TO DO =
Print all the data that follows exactly, images excluded.

Collection entries:
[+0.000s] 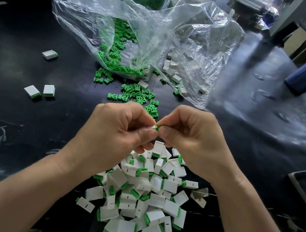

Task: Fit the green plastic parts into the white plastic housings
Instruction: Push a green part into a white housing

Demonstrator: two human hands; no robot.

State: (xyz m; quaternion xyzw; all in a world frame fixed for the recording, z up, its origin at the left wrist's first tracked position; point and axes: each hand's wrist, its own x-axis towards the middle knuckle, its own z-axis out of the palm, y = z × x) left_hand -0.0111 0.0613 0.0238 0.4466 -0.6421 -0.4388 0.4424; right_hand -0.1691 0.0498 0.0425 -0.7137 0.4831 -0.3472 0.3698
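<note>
The left hand curls round a white housing. The right hand pinches a green part at its end, and the two hands touch in the middle. Just near them lies a pile of white-and-green pieces. Farther off, loose greens spill from a clear bag onto the dark table.

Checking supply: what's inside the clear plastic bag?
Loose green parts, spilling out of the clear bag onto the table, and a few white housings on its right side. Crumpled, glaring film hides how much lies deeper.
</note>
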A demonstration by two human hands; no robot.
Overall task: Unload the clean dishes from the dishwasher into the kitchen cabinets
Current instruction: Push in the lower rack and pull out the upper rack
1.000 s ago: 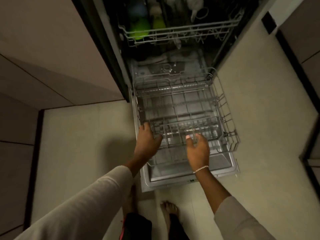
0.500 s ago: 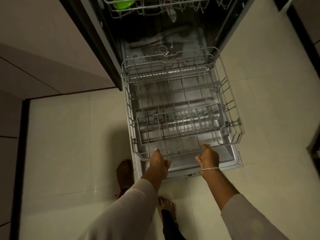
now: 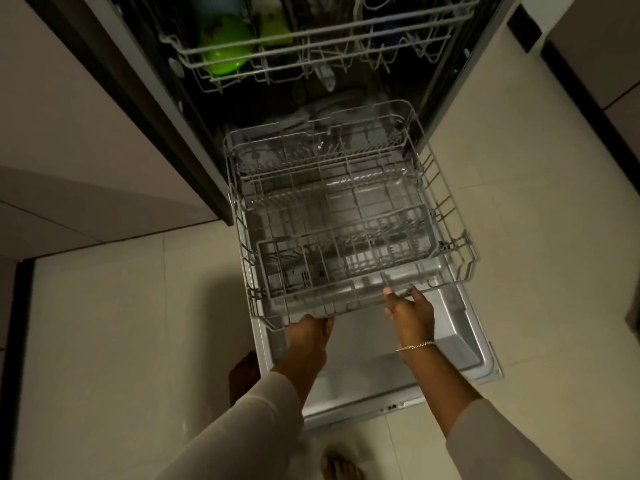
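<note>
- A pale cabinet front [image 3: 86, 116] stands to the left of the lower rack [image 3: 446, 209], above a tiled floor [image 3: 104, 323].
- A green bowl [image 3: 223, 46], the clean dish in view, sits in the upper rack [image 3: 346, 32], above and behind the lower rack's left end, inside the dark dishwasher.
- The left hand [image 3: 308, 336] is at the left part of the lower rack's front rim, with its fingers [image 3: 325, 323] curled round the front wire.
- The lower rack is drawn out over the open door [image 3: 460, 344], and a grey cutlery basket [image 3: 346, 258] lies along its front.
- The right hand [image 3: 412, 315] is at the right part of the same front rim, fingertips touching the rail. I cannot tell whether they close round it.
- A thin bracelet [image 3: 415, 346] circles the right wrist, just below the rim.
</note>
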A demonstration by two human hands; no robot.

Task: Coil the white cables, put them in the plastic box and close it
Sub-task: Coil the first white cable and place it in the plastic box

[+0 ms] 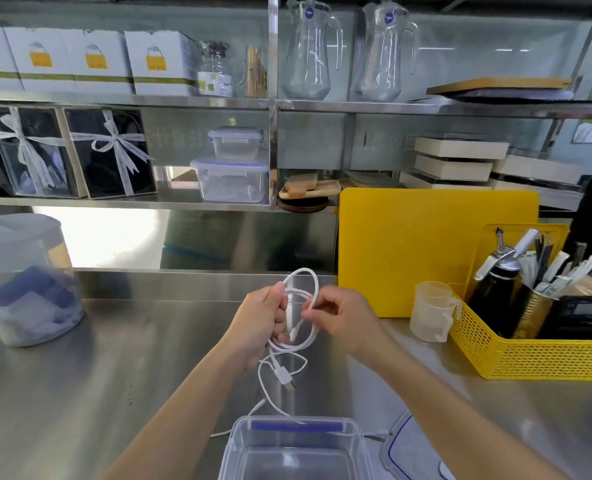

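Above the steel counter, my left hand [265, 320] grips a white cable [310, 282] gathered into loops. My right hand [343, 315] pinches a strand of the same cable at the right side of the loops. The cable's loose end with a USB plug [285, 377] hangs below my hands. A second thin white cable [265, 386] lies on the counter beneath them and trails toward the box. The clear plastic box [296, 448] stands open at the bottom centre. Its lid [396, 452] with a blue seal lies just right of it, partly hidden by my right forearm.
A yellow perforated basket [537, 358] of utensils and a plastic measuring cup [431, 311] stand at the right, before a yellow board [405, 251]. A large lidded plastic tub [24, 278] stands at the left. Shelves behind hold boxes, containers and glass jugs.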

EXPECTED ANSWER =
[+0.000s] 

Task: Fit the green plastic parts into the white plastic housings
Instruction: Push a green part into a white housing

Demonstrator: two human hands; no robot.

State: (xyz m; quaternion xyzw; all in a world frame fixed for the recording, z up, its origin at the left wrist's first tracked position; point and axes: each hand's wrist, its own x-axis towards the middle knuckle, its own z-axis out of the palm, y = z × x) left_hand -0.0111 0.0613 0.0238 0.4466 -0.6421 -0.4388 0.4424; right_hand -0.1691 0.0498 0.0425 -0.7137 0.4831 -0.3472 0.3698
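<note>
The left hand curls round a white housing. The right hand pinches a green part at its end, and the two hands touch in the middle. Just near them lies a pile of white-and-green pieces. Farther off, loose greens spill from a clear bag onto the dark table.

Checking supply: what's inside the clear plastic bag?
Loose green parts, spilling out of the clear bag onto the table, and a few white housings on its right side. Crumpled, glaring film hides how much lies deeper.
</note>
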A demonstration by two human hands; no robot.
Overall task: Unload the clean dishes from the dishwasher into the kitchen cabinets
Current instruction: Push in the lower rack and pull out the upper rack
1.000 s ago: 
0.500 s ago: 
now: 
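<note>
- A pale cabinet front [image 3: 86, 116] stands to the left of the lower rack [image 3: 446, 209], above a tiled floor [image 3: 104, 323].
- A green bowl [image 3: 223, 46], the clean dish in view, sits in the upper rack [image 3: 346, 32], above and behind the lower rack's left end, inside the dark dishwasher.
- The left hand [image 3: 308, 336] is at the left part of the lower rack's front rim, with its fingers [image 3: 325, 323] curled round the front wire.
- The lower rack is drawn out over the open door [image 3: 460, 344], and a grey cutlery basket [image 3: 346, 258] lies along its front.
- The right hand [image 3: 412, 315] is at the right part of the same front rim, fingertips touching the rail. I cannot tell whether they close round it.
- A thin bracelet [image 3: 415, 346] circles the right wrist, just below the rim.
</note>
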A demonstration by two human hands; no robot.

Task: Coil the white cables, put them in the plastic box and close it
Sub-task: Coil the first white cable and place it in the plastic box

[+0 ms] 

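Above the steel counter, my left hand [265, 320] grips a white cable [310, 282] gathered into loops. My right hand [343, 315] pinches a strand of the same cable at the right side of the loops. The cable's loose end with a USB plug [285, 377] hangs below my hands. A second thin white cable [265, 386] lies on the counter beneath them and trails toward the box. The clear plastic box [296, 448] stands open at the bottom centre. Its lid [396, 452] with a blue seal lies just right of it, partly hidden by my right forearm.
A yellow perforated basket [537, 358] of utensils and a plastic measuring cup [431, 311] stand at the right, before a yellow board [405, 251]. A large lidded plastic tub [24, 278] stands at the left. Shelves behind hold boxes, containers and glass jugs.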

This answer requires nothing further.